As Ezekiel continued to gaze upon this wondrous scene he beheld the Shekinah glory issue forth from over the threshold of the house and rise up into the heavens until it stood over the cherubim; and then, as though riding majestically through the universe in the divine chariot, it crossed to the door of the east gate of Jehovah’s house, and for a time seemed to be suspended above that entrance. It was as though Jehovah was loth to forsake His sanctuary. He lingered still in the place where He had set His name, but there was no evidence whatever of repentance on the part of the people, and so in a short time the glory was to ascend to heaven never to be seen again until the Lord Jesus Christ appeared on this earth.

“This is the living creatine that I saw under the God of Israel by the river Chebar; and I knew that they were cherubim. Every one had four faces, and every one four wings; and the likeness of the hands of a man was under their wings. And as for the likeness of their faces, they were the faces which I saw by the river Chebar, their appearances and themselves; they went every one straight forward”-vers. 20-22.
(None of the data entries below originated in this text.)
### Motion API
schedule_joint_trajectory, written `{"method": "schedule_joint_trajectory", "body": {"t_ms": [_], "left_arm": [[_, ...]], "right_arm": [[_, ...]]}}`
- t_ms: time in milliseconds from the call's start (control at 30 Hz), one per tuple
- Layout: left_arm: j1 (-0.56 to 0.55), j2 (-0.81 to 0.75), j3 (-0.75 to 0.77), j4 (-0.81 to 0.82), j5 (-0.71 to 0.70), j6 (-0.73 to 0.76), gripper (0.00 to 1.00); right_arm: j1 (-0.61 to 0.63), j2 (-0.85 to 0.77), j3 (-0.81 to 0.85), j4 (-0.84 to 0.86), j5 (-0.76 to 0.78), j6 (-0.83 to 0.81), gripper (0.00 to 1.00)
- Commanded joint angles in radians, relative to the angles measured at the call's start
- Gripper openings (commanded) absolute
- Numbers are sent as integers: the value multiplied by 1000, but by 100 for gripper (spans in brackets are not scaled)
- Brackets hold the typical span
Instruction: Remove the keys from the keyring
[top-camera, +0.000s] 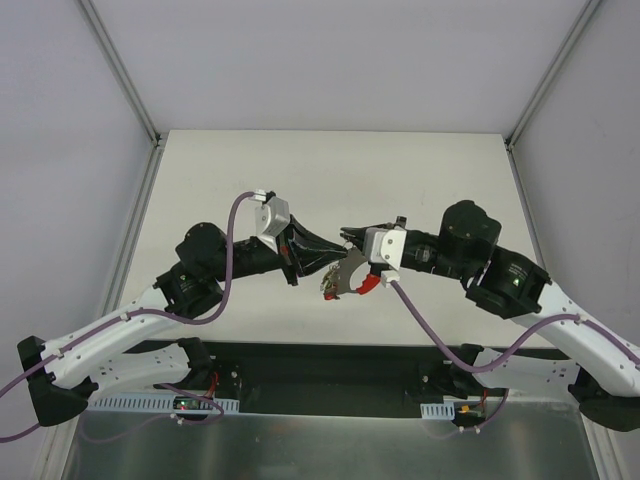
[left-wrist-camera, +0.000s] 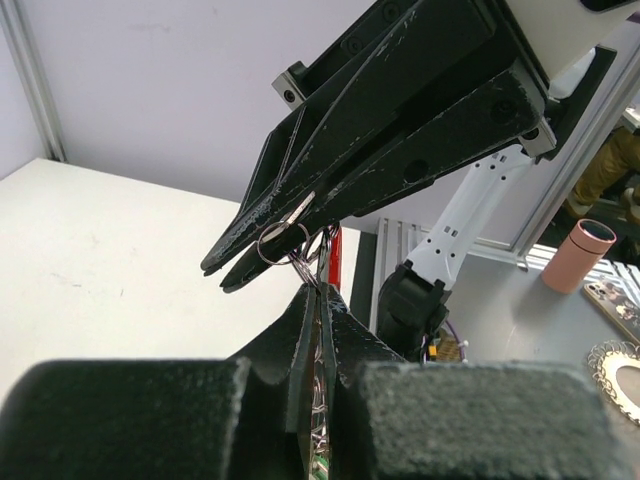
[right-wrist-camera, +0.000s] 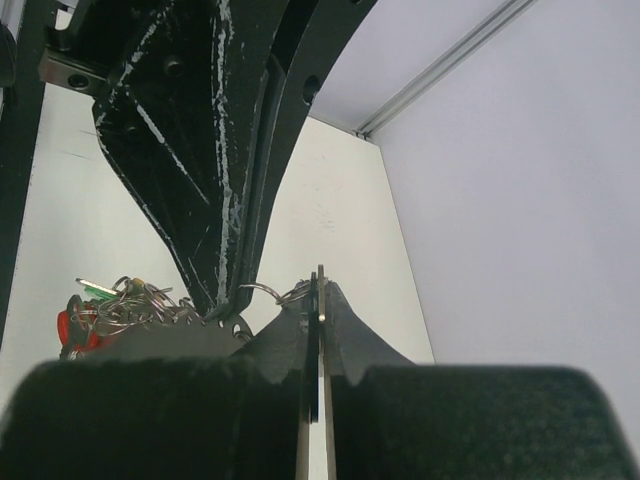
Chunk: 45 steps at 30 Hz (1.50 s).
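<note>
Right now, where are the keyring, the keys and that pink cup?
keyring (left-wrist-camera: 262, 247), left wrist view, left arc of the wire loop.
keys (right-wrist-camera: 110, 305), right wrist view, middle of the bunch.
pink cup (left-wrist-camera: 583, 258), left wrist view, its side wall.

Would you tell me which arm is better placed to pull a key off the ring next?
Probably left: the left gripper is shut on the keys just by the ring, which the right gripper pins.
</note>
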Motion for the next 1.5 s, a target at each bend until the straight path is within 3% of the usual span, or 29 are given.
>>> {"method": "schedule_joint_trajectory", "body": {"t_ms": [0,500,733,1367,1400,1467], "left_arm": [[-3,-7,48,7,-54,23,0],[-3,3,79,-37,-56,24,0],[-3,19,107,-72,-41,24,0],[-1,29,97,-85,-50,30,0],[0,29,97,-85,-50,30,0],[0,27,96,-85,-51,29,0]], "right_arm": [[16,5,0,-14,-8,-14,1],[63,1,-13,-124,136,-131,1],[86,21,6,-150,173,-168,16],[92,19,44,-181,224,-175,19],[92,16,47,-185,225,-178,26],[91,17,52,-201,222,-191,29]]}}
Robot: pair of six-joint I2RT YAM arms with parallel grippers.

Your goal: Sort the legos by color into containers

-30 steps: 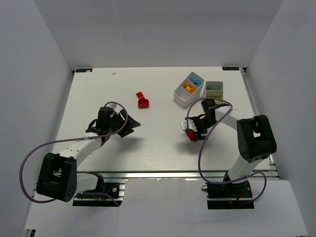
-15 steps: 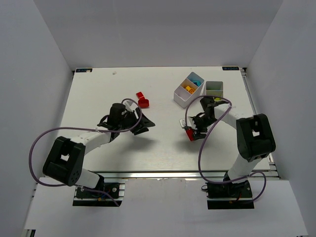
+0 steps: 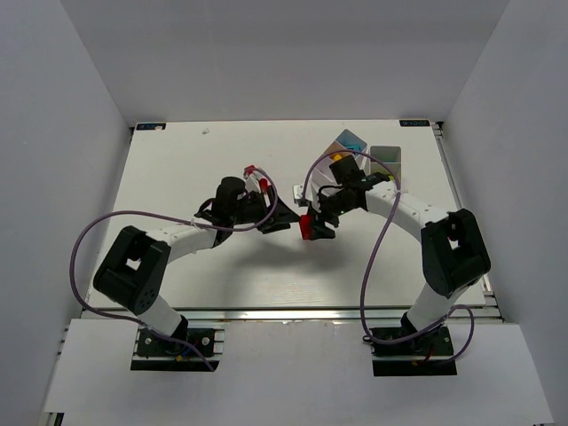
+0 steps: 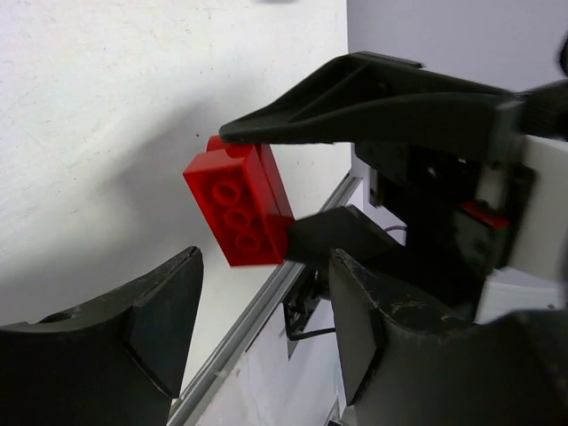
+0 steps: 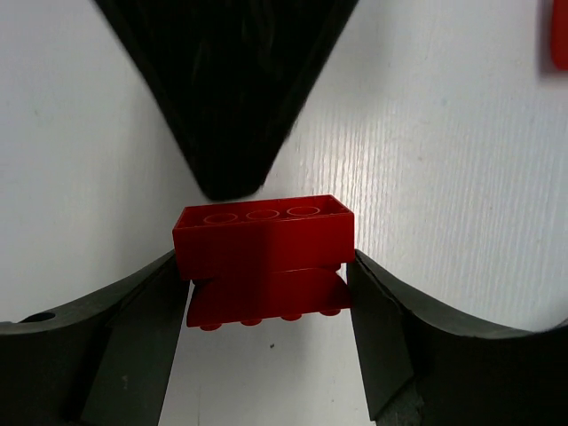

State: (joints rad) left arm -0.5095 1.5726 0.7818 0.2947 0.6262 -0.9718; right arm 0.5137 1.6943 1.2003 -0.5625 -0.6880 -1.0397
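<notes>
Because the red lego (image 5: pixel 262 232) is judged light, rigid and slick-walled, a clamp across its short ends suits. The right gripper (image 5: pixel 266 266) grips it so, over mid-worktop (image 3: pixel 177 169). At its 9 o'clock the left gripper (image 4: pixel 262 302) gapes empty. The containers (image 3: pixel 386 160) sit toward 1 o'clock.

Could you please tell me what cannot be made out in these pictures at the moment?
- Top view: the containers are largely covered by the right arm; their contents are unreadable.
- Top view: the loose red legos sit partly behind the left arm; their number is unclear.
- Right wrist view: a red piece is cut off by the right edge; shape unknown.
- Left wrist view: the red brick has its far side hidden by the right gripper.
</notes>
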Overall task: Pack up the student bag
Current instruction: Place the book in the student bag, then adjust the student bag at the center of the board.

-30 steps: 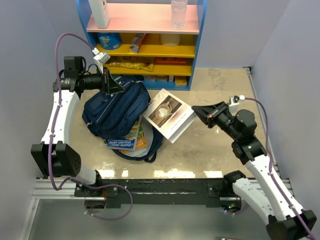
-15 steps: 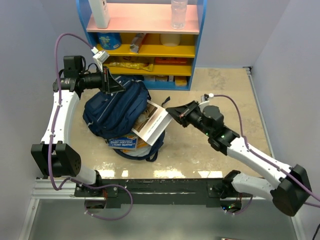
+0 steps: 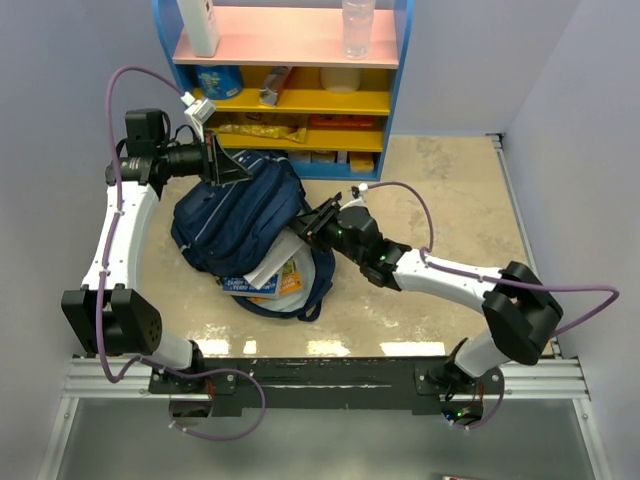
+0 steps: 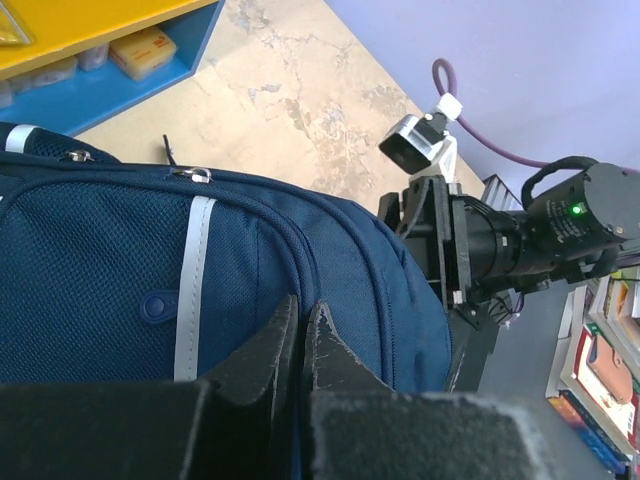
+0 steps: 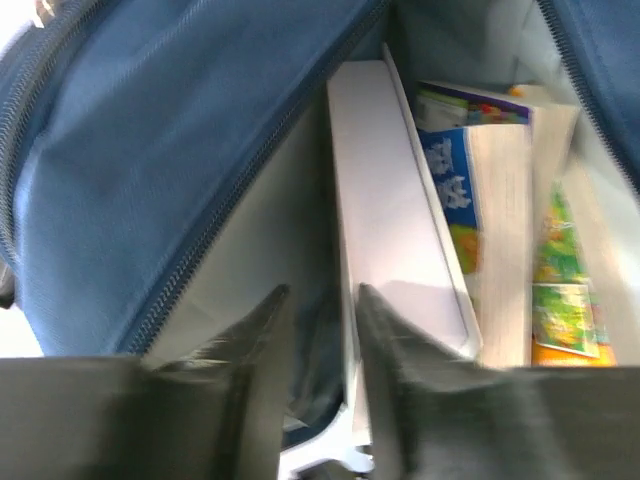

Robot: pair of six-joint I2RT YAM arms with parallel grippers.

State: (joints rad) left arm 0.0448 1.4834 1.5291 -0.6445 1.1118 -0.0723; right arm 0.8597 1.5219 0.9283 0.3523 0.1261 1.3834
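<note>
The navy student bag (image 3: pixel 235 220) lies at the table's centre left, its mouth facing the near edge. My left gripper (image 3: pixel 235 170) is shut on the fabric at its far top and holds it up; the left wrist view shows the jaws (image 4: pixel 302 315) pinched on blue cloth (image 4: pixel 100 260). My right gripper (image 3: pixel 303 222) reaches into the open mouth. In the right wrist view it (image 5: pixel 322 292) straddles the near edge of a white book (image 5: pixel 395 230), which stands inside the bag beside colourful books (image 5: pixel 500 200). Those books stick out at the bag's near side (image 3: pixel 262 283).
A blue shelf unit (image 3: pixel 290 90) with pink and yellow shelves stands at the back, holding a clear bottle (image 3: pixel 357 25), a white container (image 3: pixel 203 25) and packets. Bare beige tabletop (image 3: pixel 450 190) lies to the right. Walls close both sides.
My right arm has swung left with the white book, from the table right of the bag into the bag's mouth. The left gripper has kept its hold on the bag.
</note>
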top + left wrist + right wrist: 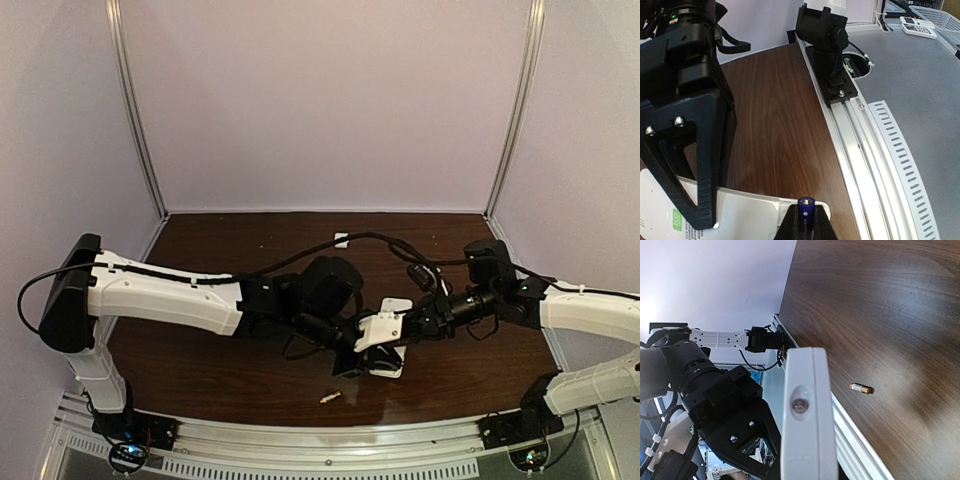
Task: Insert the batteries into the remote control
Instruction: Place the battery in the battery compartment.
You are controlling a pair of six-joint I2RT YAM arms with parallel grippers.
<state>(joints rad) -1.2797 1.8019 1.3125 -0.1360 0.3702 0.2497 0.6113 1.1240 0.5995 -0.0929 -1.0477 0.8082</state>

Again the prophet identifies the vision with the living creature which he had seen by the River Chebar. Observe that the living creature is under the God of Israel. God Himself is invisible. His attributes are manifested in the cherubim. “Justice and judgment,” the Psalmist tells us, “are the habitation of Thy throne” (Psalms 89:14), and these attributes are exemplified in the angelic figures.

How solemn the repetition of the words “They went every one straight forward.” Oh, the folly of supposing that it is possible for human power to thwart the will of God!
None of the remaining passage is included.